● Exercise aim:
Your answer should be an exact copy of the data.

Supplied records Block Start

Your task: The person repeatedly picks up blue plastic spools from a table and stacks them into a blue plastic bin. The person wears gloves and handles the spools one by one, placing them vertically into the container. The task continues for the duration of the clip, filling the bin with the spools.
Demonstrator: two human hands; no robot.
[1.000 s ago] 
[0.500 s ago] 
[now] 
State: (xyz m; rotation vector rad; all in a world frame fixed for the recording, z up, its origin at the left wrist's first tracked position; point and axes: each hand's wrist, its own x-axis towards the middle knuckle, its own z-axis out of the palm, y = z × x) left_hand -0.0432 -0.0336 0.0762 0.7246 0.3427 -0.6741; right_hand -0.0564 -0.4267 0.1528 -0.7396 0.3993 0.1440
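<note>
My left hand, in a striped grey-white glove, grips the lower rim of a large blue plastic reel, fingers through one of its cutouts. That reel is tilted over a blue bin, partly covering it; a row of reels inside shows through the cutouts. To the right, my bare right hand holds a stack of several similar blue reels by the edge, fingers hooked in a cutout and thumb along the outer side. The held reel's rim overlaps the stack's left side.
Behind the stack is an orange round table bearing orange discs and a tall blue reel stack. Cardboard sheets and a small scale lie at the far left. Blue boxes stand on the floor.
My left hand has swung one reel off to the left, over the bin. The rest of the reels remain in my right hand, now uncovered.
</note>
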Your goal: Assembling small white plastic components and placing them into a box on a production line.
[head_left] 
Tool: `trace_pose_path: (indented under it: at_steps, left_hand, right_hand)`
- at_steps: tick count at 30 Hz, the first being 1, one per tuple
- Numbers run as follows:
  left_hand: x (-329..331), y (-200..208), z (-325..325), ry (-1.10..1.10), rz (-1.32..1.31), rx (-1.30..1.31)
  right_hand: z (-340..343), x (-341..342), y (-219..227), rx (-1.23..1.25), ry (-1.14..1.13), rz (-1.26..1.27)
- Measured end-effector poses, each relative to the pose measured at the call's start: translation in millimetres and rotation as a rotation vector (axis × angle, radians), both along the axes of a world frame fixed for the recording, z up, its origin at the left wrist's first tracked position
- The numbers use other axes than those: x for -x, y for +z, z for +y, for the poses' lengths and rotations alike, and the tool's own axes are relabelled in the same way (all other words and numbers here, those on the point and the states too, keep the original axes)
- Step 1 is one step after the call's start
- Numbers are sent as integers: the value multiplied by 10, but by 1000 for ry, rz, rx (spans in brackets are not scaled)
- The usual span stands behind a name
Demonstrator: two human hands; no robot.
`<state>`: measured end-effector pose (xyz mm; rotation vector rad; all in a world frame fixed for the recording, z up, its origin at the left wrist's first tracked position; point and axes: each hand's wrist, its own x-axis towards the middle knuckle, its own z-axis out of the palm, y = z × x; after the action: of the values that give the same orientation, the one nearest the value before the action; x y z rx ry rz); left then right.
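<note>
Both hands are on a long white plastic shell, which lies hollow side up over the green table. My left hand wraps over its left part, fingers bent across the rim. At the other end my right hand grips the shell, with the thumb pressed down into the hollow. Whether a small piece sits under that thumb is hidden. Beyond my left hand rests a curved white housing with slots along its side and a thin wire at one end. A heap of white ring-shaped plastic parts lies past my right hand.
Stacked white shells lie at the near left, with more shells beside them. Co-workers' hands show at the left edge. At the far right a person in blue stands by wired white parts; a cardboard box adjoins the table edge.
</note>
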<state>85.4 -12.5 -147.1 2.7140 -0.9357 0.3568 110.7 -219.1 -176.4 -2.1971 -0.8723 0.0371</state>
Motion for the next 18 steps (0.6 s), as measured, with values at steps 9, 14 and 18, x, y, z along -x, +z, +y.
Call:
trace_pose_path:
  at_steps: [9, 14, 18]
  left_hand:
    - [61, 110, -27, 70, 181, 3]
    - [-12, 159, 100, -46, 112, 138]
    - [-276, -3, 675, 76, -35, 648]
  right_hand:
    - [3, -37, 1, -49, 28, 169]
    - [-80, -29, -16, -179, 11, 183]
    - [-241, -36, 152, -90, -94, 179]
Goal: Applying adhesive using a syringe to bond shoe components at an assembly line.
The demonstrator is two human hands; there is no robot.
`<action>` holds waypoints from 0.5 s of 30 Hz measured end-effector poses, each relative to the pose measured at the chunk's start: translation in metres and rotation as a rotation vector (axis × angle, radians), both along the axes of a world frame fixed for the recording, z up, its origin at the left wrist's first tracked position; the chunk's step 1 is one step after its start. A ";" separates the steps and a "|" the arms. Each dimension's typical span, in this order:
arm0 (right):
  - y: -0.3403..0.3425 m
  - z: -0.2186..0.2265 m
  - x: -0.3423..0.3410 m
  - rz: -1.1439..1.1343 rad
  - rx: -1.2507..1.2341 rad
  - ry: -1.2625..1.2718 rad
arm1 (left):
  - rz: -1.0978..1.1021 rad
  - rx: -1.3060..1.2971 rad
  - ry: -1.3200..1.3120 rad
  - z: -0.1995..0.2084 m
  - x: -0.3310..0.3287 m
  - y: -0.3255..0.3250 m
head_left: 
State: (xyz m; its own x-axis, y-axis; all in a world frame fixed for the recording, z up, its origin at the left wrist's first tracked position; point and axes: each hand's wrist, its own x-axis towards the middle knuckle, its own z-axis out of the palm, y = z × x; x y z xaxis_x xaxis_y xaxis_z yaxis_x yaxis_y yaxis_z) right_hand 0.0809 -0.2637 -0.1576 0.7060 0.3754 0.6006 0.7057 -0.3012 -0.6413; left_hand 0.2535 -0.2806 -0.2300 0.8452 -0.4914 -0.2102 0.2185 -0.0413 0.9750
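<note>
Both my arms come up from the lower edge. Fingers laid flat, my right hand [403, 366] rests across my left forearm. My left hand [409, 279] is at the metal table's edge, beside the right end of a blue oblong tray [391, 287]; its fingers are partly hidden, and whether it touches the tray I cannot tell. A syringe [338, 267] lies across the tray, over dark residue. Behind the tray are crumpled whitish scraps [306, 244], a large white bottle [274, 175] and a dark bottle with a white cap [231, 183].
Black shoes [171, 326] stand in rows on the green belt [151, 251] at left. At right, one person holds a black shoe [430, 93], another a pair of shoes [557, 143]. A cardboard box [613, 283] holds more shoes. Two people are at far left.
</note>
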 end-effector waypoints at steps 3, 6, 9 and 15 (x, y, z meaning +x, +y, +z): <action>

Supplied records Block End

● Solution to this exercise:
Your task: The person repeatedly picks up blue plastic spools from a table and stacks them into a blue plastic bin. The person wears gloves and handles the spools one by one, placing them vertically into the container. The task continues for the duration of the clip, filling the bin with the spools.
Demonstrator: two human hands; no robot.
[1.000 s ago] 
[0.500 s ago] 
[now] 
State: (xyz m; rotation vector rad; all in a world frame fixed for the recording, z up, its origin at the left wrist's first tracked position; point and axes: each hand's wrist, its own x-axis towards the middle knuckle, its own z-axis out of the palm, y = z × x) left_hand -0.0432 -0.0336 0.0762 0.7246 0.3427 -0.6741; right_hand -0.0564 -0.4267 0.1528 -0.7396 0.3993 0.1440
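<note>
My left hand, in a striped grey-white glove, grips the lower rim of a large blue plastic reel, fingers through one of its cutouts. That reel is tilted over a blue bin, partly covering it; a row of reels inside shows through the cutouts. To the right, my bare right hand holds a stack of several similar blue reels by the edge, fingers hooked in a cutout and thumb along the outer side. The held reel's rim overlaps the stack's left side.
Behind the stack is an orange round table bearing orange discs and a tall blue reel stack. Cardboard sheets and a small scale lie at the far left. Blue boxes stand on the floor.
My left hand has swung one reel off to the left, over the bin. The rest of the reels remain in my right hand, now uncovered.
</note>
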Your goal: Assembling small white plastic components and placing them into a box on a production line.
[head_left] 
Tool: `trace_pose_path: (indented under it: at_steps, left_hand, right_hand)`
- at_steps: tick count at 30 Hz, the first being 1, one per tuple
- Numbers run as follows:
  left_hand: x (-329..331), y (-200..208), z (-325..325), ry (-1.10..1.10), rz (-1.32..1.31), rx (-1.30..1.31)
  right_hand: z (-340..343), x (-341..342), y (-219..227), rx (-1.23..1.25), ry (-1.14..1.13), rz (-1.26..1.27)
- Measured end-effector poses, each relative to the pose measured at the call's start: translation in millimetres and rotation as a rotation vector (axis × angle, radians), both along the axes of a world frame fixed for the recording, z up, its origin at the left wrist's first tracked position
- The numbers use other axes than those: x for -x, y for +z, z for +y, for the poses' lengths and rotations alike, and the tool's own axes are relabelled in the same way (all other words and numbers here, those on the point and the states too, keep the original axes)
- Step 1 is one step after the call's start
- Numbers are sent as integers: the value multiplied by 10, but by 1000 for ry, rz, rx (spans in brackets are not scaled)
- The usual span stands behind a name
Demonstrator: two human hands; no robot.
`<state>`: measured end-effector pose (xyz mm; rotation vector rad; all in a world frame fixed for the recording, z up, its origin at the left wrist's first tracked position; point and axes: each hand's wrist, its own x-axis towards the middle knuckle, its own z-axis out of the palm, y = z × x; after the action: of the values that give the same orientation, the one nearest the value before the action; x y z rx ry rz); left then right.
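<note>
Both hands are on a long white plastic shell, which lies hollow side up over the green table. My left hand wraps over its left part, fingers bent across the rim. At the other end my right hand grips the shell, with the thumb pressed down into the hollow. Whether a small piece sits under that thumb is hidden. Beyond my left hand rests a curved white housing with slots along its side and a thin wire at one end. A heap of white ring-shaped plastic parts lies past my right hand.
Stacked white shells lie at the near left, with more shells beside them. Co-workers' hands show at the left edge. At the far right a person in blue stands by wired white parts; a cardboard box adjoins the table edge.
</note>
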<state>85.4 -12.5 -147.1 2.7140 -0.9357 0.3568 110.7 -219.1 -176.4 -2.1971 -0.8723 0.0371</state>
Motion for the next 18 steps (0.6 s), as measured, with values at steps 9, 14 and 18, x, y, z along -x, +z, +y.
Call:
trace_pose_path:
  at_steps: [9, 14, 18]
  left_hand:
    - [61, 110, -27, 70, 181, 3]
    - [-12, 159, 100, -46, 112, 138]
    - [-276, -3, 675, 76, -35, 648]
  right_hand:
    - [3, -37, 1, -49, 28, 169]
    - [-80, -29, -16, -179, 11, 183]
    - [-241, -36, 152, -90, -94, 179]
Goal: Applying adhesive using a syringe to bond shoe components at an assembly line.
The demonstrator is two human hands; there is no robot.
`<action>` holds waypoints from 0.5 s of 30 Hz measured end-effector poses, each relative to the pose measured at the chunk's start: translation in metres and rotation as a rotation vector (axis × angle, radians), both along the axes of a world frame fixed for the recording, z up, its origin at the left wrist's first tracked position; the chunk's step 1 is one step after its start. A ";" separates the steps and a "|" the arms. Each dimension's typical span, in this order:
arm0 (right):
  - y: -0.3403..0.3425 m
  - z: -0.2186..0.2265 m
  - x: -0.3423..0.3410 m
  - rz: -1.1439..1.1343 rad
  - rx: -1.2507..1.2341 rad
  - ry: -1.2625..1.2718 rad
arm1 (left):
  - rz: -1.0978..1.1021 rad
  - rx: -1.3060..1.2971 rad
  - ry: -1.3200..1.3120 rad
  - z: -0.1995..0.2084 m
  - x: -0.3310..0.3287 m
  - y: -0.3255..0.3250 m
head_left: 
State: (xyz m; its own x-axis, y-axis; all in a world frame fixed for the recording, z up, its origin at the left wrist's first tracked position; point and axes: each hand's wrist, its own x-axis towards the middle knuckle, its own z-axis out of the palm, y = z × x; x y z xaxis_x xaxis_y xaxis_z yaxis_x yaxis_y yaxis_z) right_hand 0.0809 -0.2637 -0.1576 0.7060 0.3754 0.6006 0.7057 -0.3012 -0.6413; left_hand 0.2535 -0.2806 -0.2300 0.8452 -0.4914 -0.2102 0.2185 -0.0413 0.9750
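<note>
Both my arms come up from the lower edge. Fingers laid flat, my right hand [403, 366] rests across my left forearm. My left hand [409, 279] is at the metal table's edge, beside the right end of a blue oblong tray [391, 287]; its fingers are partly hidden, and whether it touches the tray I cannot tell. A syringe [338, 267] lies across the tray, over dark residue. Behind the tray are crumpled whitish scraps [306, 244], a large white bottle [274, 175] and a dark bottle with a white cap [231, 183].
Black shoes [171, 326] stand in rows on the green belt [151, 251] at left. At right, one person holds a black shoe [430, 93], another a pair of shoes [557, 143]. A cardboard box [613, 283] holds more shoes. Two people are at far left.
</note>
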 end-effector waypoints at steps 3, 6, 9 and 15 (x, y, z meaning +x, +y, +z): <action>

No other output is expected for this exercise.